Aim of the exercise: All of the data that follows should be output again without any alteration.

Input data:

────────

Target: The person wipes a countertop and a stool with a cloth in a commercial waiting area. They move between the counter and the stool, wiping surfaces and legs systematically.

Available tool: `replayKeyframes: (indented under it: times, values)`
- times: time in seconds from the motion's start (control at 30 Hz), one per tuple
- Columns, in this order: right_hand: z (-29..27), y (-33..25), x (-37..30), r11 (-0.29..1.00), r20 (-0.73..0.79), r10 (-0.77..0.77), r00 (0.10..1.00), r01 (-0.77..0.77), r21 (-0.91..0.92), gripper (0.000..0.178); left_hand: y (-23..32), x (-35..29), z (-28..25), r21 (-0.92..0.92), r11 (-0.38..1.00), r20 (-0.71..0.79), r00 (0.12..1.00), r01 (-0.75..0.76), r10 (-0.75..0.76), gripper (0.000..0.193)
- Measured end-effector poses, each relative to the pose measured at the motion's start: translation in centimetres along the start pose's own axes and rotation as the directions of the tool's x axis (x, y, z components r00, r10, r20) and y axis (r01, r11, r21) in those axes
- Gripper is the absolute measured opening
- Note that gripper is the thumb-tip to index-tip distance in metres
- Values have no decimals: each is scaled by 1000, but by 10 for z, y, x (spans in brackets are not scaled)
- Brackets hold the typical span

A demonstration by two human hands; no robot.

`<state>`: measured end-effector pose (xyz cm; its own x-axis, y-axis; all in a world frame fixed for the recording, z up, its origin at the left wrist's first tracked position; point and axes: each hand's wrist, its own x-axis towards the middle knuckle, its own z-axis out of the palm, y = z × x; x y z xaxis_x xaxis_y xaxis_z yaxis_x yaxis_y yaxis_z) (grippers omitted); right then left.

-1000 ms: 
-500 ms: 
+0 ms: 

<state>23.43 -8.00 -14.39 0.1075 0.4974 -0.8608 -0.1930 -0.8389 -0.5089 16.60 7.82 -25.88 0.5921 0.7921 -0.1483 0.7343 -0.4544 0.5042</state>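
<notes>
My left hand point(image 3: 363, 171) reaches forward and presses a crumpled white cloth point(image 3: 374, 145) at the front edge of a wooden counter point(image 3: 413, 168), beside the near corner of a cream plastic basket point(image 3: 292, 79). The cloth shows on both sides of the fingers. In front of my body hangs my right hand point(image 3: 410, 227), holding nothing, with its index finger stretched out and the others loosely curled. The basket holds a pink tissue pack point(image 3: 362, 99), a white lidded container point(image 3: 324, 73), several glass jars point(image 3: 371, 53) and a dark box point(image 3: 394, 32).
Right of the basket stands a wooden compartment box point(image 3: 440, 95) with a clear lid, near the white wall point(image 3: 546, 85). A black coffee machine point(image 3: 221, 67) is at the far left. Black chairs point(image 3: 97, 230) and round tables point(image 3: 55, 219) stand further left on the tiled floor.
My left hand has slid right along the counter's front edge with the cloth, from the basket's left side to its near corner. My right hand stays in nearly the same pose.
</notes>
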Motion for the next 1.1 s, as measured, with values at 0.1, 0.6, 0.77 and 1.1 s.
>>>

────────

Solved exercise:
Target: The person wipes a countertop and a stool with a cloth in a commercial waiting area. They move between the counter and the stool, wiping surfaces and legs systematically.

Available tool: `replayKeyframes: (indented under it: times, values)`
- times: time in seconds from the motion's start (control at 30 Hz), one per tuple
- Columns, in this order: right_hand: z (-29..27), y (-33..25), x (-37..30), r11 (-0.29..1.00), r20 (-0.73..0.79), r10 (-0.77..0.77), r00 (0.10..1.00), r01 (-0.77..0.77), r21 (-0.91..0.92), gripper (0.000..0.178); left_hand: y (-23..32), x (-35..29), z (-28..25), r21 (-0.92..0.92), r11 (-0.38..1.00), r20 (-0.71..0.79), r00 (0.12..1.00), r01 (-0.75..0.76), r10 (-0.75..0.76), gripper (0.000..0.193)
- Measured end-effector poses, each relative to the pose measured at the motion's start: translation in centimetres along the start pose's own axes and rotation as the directions of the tool's x axis (x, y, z components r00, r10, r20) and y axis (r01, r11, r21) in those axes
- Gripper is the absolute measured opening
- Note that gripper is the thumb-tip to index-tip distance in metres
- Values have no decimals: each is scaled by 1000, but by 10 for z, y, x (spans in brackets are not scaled)
- Brackets hold the typical span

A demonstration by two human hands; no robot.

`<state>`: measured end-effector pose (xyz cm; its own x-axis, y-axis; all in a world frame fixed for the recording, z up, its origin at the left wrist's first tracked position; point and axes: each hand's wrist, its own x-axis towards the middle knuckle, its own z-axis out of the palm, y = z × x; x y z xaxis_x xaxis_y xaxis_z yaxis_x yaxis_y yaxis_z) (grippers omitted); right then left.

-1000 ms: 
-500 ms: 
+0 ms: 

<state>23.43 -8.00 -14.39 0.1075 0.4974 -0.8608 -0.1930 -0.8389 -0.5089 16.60 7.82 -25.88 0.5921 0.7921 -0.1483 0.7343 -0.4544 0.5042</state>
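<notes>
My left hand point(image 3: 363, 171) reaches forward and presses a crumpled white cloth point(image 3: 374, 145) at the front edge of a wooden counter point(image 3: 413, 168), beside the near corner of a cream plastic basket point(image 3: 292, 79). The cloth shows on both sides of the fingers. In front of my body hangs my right hand point(image 3: 410, 227), holding nothing, with its index finger stretched out and the others loosely curled. The basket holds a pink tissue pack point(image 3: 362, 99), a white lidded container point(image 3: 324, 73), several glass jars point(image 3: 371, 53) and a dark box point(image 3: 394, 32).
Right of the basket stands a wooden compartment box point(image 3: 440, 95) with a clear lid, near the white wall point(image 3: 546, 85). A black coffee machine point(image 3: 221, 67) is at the far left. Black chairs point(image 3: 97, 230) and round tables point(image 3: 55, 219) stand further left on the tiled floor.
My left hand has slid right along the counter's front edge with the cloth, from the basket's left side to its near corner. My right hand stays in nearly the same pose.
</notes>
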Motion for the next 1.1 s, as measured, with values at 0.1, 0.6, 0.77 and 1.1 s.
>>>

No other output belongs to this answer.